Download or read book Demagogue written by Larry Tye and published by Houghton Mifflin. This book was released on 2020 with total page 629 pages. Available in PDF, EPUB and Kindle. Book excerpt: The definitive biography of the most dangerous demagogue in American history, based on first-ever review of his personal and professional papers, medical and military records, and recently unsealed transcripts of his closed-door Congressional hearings In the long history of American demagogues, from Huey Long to Donald Trump, never has one man caused so much damage in such a short time as Senator Joseph McCarthy. We still use "McCarthyism" to stand for outrageous charges of guilt by association, a weapon of polarizing slander. From 1950 to 1954, McCarthy destroyed many careers and even entire lives, whipping the nation into a frenzy of paranoia, accusation, loyalty oaths, and terror. When the public finally turned on him, he came crashing down, dying of alcoholism in 1957. Only now, through bestselling author Larry Tye's exclusive look at the senator's records, can the full story be told. Demagogue is a masterful portrait of a human being capable of immense evil, yet beguiling charm. McCarthy was a tireless worker and a genuine war hero. His ambitions knew few limits. Neither did his socializing, his drinking, nor his gambling. When he finally made it to the Senate, he flailed around in search of an agenda and angered many with his sharp elbows and lack of integrity. Finally, after three years, he hit upon anti-communism. By recklessly charging treason against everyone from George Marshall to much of the State Department, he became the most influential and controversial man in America. His chaotic, meteoric rise is a gripping and terrifying object lesson for us all. Yet his equally sudden fall from fame offers reason for hope that, given the rope, most American demagogues eventually hang themselves.

Book Joseph McCarthy

Download or read book Joseph McCarthy written by Arthur Herman and published by Simon and Schuster. This book was released on 2000 with total page 424 pages. Available in PDF, EPUB and Kindle. Book excerpt: A daring--and controversial--second look at Senator Joseph McCarthy that declares that many of his notorious accusations were actually true. 16-page photo insert.

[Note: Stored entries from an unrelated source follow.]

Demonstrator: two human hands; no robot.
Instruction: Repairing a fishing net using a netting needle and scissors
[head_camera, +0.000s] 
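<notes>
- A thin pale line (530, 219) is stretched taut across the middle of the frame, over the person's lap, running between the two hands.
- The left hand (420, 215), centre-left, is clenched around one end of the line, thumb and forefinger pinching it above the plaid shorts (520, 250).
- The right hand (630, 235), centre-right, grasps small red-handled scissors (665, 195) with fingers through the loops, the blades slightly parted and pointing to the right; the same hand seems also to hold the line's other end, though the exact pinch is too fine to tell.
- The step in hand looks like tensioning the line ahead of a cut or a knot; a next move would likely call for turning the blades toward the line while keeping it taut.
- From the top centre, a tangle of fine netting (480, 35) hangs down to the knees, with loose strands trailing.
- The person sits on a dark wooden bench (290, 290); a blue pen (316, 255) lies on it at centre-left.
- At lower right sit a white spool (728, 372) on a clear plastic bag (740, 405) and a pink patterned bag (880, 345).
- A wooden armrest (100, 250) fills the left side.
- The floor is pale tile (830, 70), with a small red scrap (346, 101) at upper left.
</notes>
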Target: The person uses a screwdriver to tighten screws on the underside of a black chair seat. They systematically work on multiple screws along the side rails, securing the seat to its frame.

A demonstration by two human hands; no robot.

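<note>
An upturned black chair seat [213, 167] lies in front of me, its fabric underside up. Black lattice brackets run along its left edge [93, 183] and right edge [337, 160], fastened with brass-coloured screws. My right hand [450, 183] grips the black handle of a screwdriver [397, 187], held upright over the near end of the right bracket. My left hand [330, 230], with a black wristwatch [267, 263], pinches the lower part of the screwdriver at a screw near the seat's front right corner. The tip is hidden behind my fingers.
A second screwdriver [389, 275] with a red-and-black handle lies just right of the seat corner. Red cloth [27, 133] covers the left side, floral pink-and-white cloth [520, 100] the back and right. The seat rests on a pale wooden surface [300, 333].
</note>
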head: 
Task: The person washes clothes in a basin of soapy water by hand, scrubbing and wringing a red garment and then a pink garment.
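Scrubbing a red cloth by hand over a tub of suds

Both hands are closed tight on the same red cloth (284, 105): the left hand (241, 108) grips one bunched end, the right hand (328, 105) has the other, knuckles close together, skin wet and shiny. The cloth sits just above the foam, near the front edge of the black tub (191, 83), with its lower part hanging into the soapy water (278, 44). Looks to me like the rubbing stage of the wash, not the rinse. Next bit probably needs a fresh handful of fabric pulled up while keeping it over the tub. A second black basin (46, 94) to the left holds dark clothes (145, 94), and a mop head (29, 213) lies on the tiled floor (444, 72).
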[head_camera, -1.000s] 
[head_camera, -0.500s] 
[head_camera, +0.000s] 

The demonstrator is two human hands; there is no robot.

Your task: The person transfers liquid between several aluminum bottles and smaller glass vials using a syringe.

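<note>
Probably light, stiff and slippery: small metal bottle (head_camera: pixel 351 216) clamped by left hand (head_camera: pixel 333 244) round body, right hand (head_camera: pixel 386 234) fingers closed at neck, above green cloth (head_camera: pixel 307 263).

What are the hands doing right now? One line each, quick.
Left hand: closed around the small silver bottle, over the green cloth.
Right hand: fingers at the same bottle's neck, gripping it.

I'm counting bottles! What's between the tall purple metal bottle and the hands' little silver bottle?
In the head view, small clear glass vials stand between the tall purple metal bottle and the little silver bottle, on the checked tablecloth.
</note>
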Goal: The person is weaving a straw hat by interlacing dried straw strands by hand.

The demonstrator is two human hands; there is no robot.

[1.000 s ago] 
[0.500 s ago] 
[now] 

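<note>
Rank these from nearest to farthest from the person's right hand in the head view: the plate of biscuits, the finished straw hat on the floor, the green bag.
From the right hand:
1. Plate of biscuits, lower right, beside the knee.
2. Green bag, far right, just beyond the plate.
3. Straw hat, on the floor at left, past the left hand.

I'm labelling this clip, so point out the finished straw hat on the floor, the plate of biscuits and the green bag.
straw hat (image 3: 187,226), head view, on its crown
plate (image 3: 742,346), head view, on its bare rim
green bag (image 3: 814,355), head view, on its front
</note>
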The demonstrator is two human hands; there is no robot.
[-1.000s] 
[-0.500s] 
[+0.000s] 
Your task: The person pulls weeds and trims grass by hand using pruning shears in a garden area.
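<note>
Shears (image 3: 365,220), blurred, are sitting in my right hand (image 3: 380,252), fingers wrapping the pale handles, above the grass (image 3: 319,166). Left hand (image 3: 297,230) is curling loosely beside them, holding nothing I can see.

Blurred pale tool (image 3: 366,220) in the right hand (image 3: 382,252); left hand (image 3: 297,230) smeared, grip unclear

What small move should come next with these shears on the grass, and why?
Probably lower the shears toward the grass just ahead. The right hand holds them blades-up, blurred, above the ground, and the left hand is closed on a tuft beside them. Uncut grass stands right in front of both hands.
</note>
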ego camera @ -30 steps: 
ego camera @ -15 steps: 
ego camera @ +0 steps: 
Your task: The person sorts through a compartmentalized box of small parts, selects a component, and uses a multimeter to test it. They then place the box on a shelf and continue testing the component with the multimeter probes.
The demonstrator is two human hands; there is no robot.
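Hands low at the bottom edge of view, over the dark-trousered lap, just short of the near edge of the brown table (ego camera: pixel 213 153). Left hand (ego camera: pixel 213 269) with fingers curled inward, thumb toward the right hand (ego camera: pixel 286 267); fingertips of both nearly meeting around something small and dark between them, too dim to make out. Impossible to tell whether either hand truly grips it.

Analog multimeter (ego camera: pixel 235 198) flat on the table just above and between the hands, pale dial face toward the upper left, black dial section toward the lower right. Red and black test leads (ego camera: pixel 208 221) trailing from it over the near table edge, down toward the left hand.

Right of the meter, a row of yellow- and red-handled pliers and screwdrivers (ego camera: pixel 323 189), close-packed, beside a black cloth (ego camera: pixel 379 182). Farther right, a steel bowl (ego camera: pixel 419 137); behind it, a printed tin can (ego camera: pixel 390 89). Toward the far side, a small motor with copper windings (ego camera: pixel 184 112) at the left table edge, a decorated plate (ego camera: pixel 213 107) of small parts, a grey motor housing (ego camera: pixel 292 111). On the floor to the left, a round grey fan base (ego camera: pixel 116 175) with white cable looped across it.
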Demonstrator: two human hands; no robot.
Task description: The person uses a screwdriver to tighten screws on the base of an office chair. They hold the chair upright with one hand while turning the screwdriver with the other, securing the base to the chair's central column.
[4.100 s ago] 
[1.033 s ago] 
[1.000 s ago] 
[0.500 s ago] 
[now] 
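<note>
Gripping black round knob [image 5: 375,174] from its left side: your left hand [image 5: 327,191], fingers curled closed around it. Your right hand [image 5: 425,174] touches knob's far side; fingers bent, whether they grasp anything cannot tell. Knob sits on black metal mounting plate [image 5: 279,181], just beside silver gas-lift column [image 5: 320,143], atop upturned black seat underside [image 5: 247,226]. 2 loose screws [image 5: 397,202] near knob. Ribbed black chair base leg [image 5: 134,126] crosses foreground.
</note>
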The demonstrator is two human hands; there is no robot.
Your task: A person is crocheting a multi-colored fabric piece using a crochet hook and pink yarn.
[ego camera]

Book McCarthyism and the Red Scare

Download or read book McCarthyism and the Red Scare written by William T. Walker and published by . This book was released on 2011 with total page pages. Available in PDF, EPUB and Kindle. Book excerpt: McCarthyism and the Red Scare: A Reference Guide tracks the rise and fall of Senator Joe McCarthy and the broad pursuit of domestic "Red" subversives in the post-World War II years, and focuses on how American society responded to real and perceived threats from the left during the first decade of the Cold War.

Book McCarthy s Americans

Download or read book McCarthy s Americans written by M. J. Heale and published by University of Georgia Press. This book was released on 1998 with total page 398 pages. Available in PDF, EPUB and Kindle. Book excerpt: Was the communist witch-hunt unleashed by Senator Joe McCarthy an aberration, or has red scare politics been an intrinsic part of American political life since the 1930s? Was McCarthyism a populist or an elitist phenomenon? Was Senator McCarthy virtually irrelevant to the phenomenon? McCarthy's Americans shows that some of the contending interpretations of McCarthyism are mutually compatible and reveals the importance of pressures usually overlooked. M. J. Heale's deeply probing study of McCarthy's "hinterland" in the American states demonstrates that what is usually called McCarthyism was part of a political cycle that emerged in the 1930s and took two decades to run its course. Heale also argues that much of the red scare dynamic came from the big cities and the white South. It was here that a range of interests exhibiting a fundamentalist fury with the changing times that the political order had fashioned during the New Deal years rested on fragile foundations. Defying the "consensus liberalism" of the 1950s, McCarthy and, more important, the many little McCarthys in the states kept alive a brand of right-wing politics, preparing the way for George Wallace in the 1960s and the revitalized conservatism of Richard Nixon in the 1970s and Ronald Reagan in the 1980s.

Book McCarthyism

    Book Details:
  • Author : Albert Fried
  • Publisher : Oxford University Press, USA
  • Release : 1997
  • ISBN : 9780195097016
  • Pages : 234 pages

Download or read book McCarthyism written by Albert Fried and published by Oxford University Press, USA. This book was released on 1997 with total page 234 pages. Available in PDF, EPUB and Kindle. Book excerpt: Fried demonstrates how the end result was to consign the American radical left to irrelevancy, helping to ensure that already established policies, both foreign and domestic, would remain unchallenged. Fried provides informative introductions and headnotes for each section, as well as a useful bibliography. Through speeches, executive orders, congressional hearings, court decisions, official reports, letters, memoirs, and essays, this text offers the most sweeping and comprehensive look at McCarthyism, highlighting the cruelty, poignancy, and absurdity of this extraordinary period of time.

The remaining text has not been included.